Wilson: Crusaders' experience shows through

ON A CRUSADE: Kieran Read leading out his side on Friday night.
ON A CRUSADE: Kieran Read leading out his side on Friday night.

Jeff you explain the result in Christchurch on Friday night? Last year's champions, a 10-point gap on the table, and a Crusaders team that haven't been themselves for much of 2013 did not point to that sort of a thumping.

My explanation is this: the June test series against France has proved just the tonic for the Crusaders to find their form.

This was one generation playing against the next - an experienced and success-driven side against a talented but inexperienced Chiefs outfit.

When we left the French series, the All Blacks forward pack had found their heart and soul. The emergence of Wyatt Crockett, the strength of Owen Franks, the impact of Sam Whitelock and Luke Romano and the growing leadership of Kieran Read were all vital.

The Crusaders have benefited from these players coming out of that series with enhanced reputations and great confidence.

We all know games are generally won and lost up front, and the Crusaders pack showed all their experience in dominating their Chiefs opposites to the extent that they may well be the new title favourites.

In comparison, the Chiefs pack must have some doubts. Hika Elliot and Tanerau Latimer are unwanted All Blacks, Ben Afeaki had limited opportunities against France, Craig Clarke is not required at the next level, and Liam Messam ceded his spot to Victor Vito for the final outing.

Steve Hansen has showed great faith in his All Blacks and talked about players taking their time to find peak form in Super Rugby.

It appears the Crusaders have got the formula right this year, and just might be back to their best.

We shouldn't be surprised by that. They have seven All Black regulars and 13 of their starting XV are internationals.

We talk about the Chiefs unearthing the next tier of talent, but it seems the Crusaders aren't quite ready to pass over that mantle just yet.
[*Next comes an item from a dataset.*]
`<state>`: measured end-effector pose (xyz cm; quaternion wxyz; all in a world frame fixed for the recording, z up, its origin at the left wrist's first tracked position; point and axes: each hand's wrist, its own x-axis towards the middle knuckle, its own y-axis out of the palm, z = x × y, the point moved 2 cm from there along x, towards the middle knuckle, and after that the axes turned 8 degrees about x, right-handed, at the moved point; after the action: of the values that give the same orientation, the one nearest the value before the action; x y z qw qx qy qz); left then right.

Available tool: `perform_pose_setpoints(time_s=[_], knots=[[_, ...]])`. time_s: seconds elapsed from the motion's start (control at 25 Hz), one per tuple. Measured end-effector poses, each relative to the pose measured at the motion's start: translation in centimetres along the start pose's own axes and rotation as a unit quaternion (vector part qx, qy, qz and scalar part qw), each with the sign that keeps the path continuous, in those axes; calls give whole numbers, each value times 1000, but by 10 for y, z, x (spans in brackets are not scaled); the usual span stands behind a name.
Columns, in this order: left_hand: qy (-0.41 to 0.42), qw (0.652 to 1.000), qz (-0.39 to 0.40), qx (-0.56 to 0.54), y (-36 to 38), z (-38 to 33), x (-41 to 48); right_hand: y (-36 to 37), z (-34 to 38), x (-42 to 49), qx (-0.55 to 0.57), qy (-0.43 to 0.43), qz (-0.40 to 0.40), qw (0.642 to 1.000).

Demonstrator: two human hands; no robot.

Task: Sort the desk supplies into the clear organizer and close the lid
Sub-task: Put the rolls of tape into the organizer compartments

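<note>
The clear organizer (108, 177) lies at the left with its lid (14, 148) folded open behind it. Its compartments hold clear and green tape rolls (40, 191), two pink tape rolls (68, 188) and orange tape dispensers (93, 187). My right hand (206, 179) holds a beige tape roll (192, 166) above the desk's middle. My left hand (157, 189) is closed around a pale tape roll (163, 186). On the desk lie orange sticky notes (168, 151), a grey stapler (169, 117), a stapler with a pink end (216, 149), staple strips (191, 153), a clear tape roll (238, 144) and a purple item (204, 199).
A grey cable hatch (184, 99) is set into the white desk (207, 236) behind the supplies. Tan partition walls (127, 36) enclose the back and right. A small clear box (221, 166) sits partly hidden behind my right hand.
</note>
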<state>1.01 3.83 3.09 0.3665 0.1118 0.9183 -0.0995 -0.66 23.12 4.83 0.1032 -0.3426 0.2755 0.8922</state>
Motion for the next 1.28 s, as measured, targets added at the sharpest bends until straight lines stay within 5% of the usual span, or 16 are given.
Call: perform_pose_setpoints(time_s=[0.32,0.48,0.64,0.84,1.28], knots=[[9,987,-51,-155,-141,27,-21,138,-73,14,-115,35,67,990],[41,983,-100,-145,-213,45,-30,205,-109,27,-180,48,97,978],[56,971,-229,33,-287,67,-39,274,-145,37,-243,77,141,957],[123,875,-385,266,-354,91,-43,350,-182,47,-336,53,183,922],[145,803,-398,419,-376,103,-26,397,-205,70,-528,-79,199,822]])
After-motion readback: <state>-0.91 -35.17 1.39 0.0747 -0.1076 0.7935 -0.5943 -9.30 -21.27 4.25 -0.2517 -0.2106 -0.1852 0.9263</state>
All season the Chiefs have demonstrated championship qualities but on Friday night we saw the Crusaders back in ominous form.

The Chiefs are not out of the competition. The loss of Messam pre-game hurt. But they have to regroup quickly, and as much as it's about getting one point in Auckland on Saturday to secure home advantage, it may also be about erasing the memories of Christchurch.

If the Crusaders have got the current generation committed to next year, and the Chiefs the potential next generation on its books, where does that leave the other three New Zealand teams over the next few months?

The movement of players and race to fill next season's roster has taken centre stage at this time of the season like never before. Beauden Barrett and Julian Savea have yet to commit to the Hurricanes, likewise Colin Slade at the Highlanders. And what about Ma'a Nonu?

But this is professional sport. It's about success, about regenerating, reinventing, and finding a way to stay at the top for as long as possible.

And it's a self-prophesising process. You win, fans come to watch, sponsors want to come on board and you have the ability to invest for the future.

There's no room in the professional game now for a conscience. Franchises have limited responsibilities to provincial unions and there is no longer a need to strengthen the region as part of this process.

The professional distance between Super Rugby and ITM Cup gets greater and greater, and the teams that aren't bound by this connection have clearer direction.

The decision by Jamie Macintosh to head to the Chiefs is professional rugby at its purest. His conscience as a southern man is with the Southland Stags and his future as a professional player is with the Chiefs.

With boundaries now removed for franchises in terms of contracting, we no longer support the individuals but the team. Do you really care about where a player comes from as long as your team is winning?

The ITM Cup and national under-20 programme are now our best development tools.

Franchises will simply go get what they need. They will chase any player, even if he's across in another code, if they think he will be the difference between winning and losing.

So as the fight for signatures continues to grab headlines, can we honestly say we can deliver five teams in this competition capable of competing for a title? The reality is, it may be a number of years before we see someone other than the Chiefs and Crusaders in that championship picture.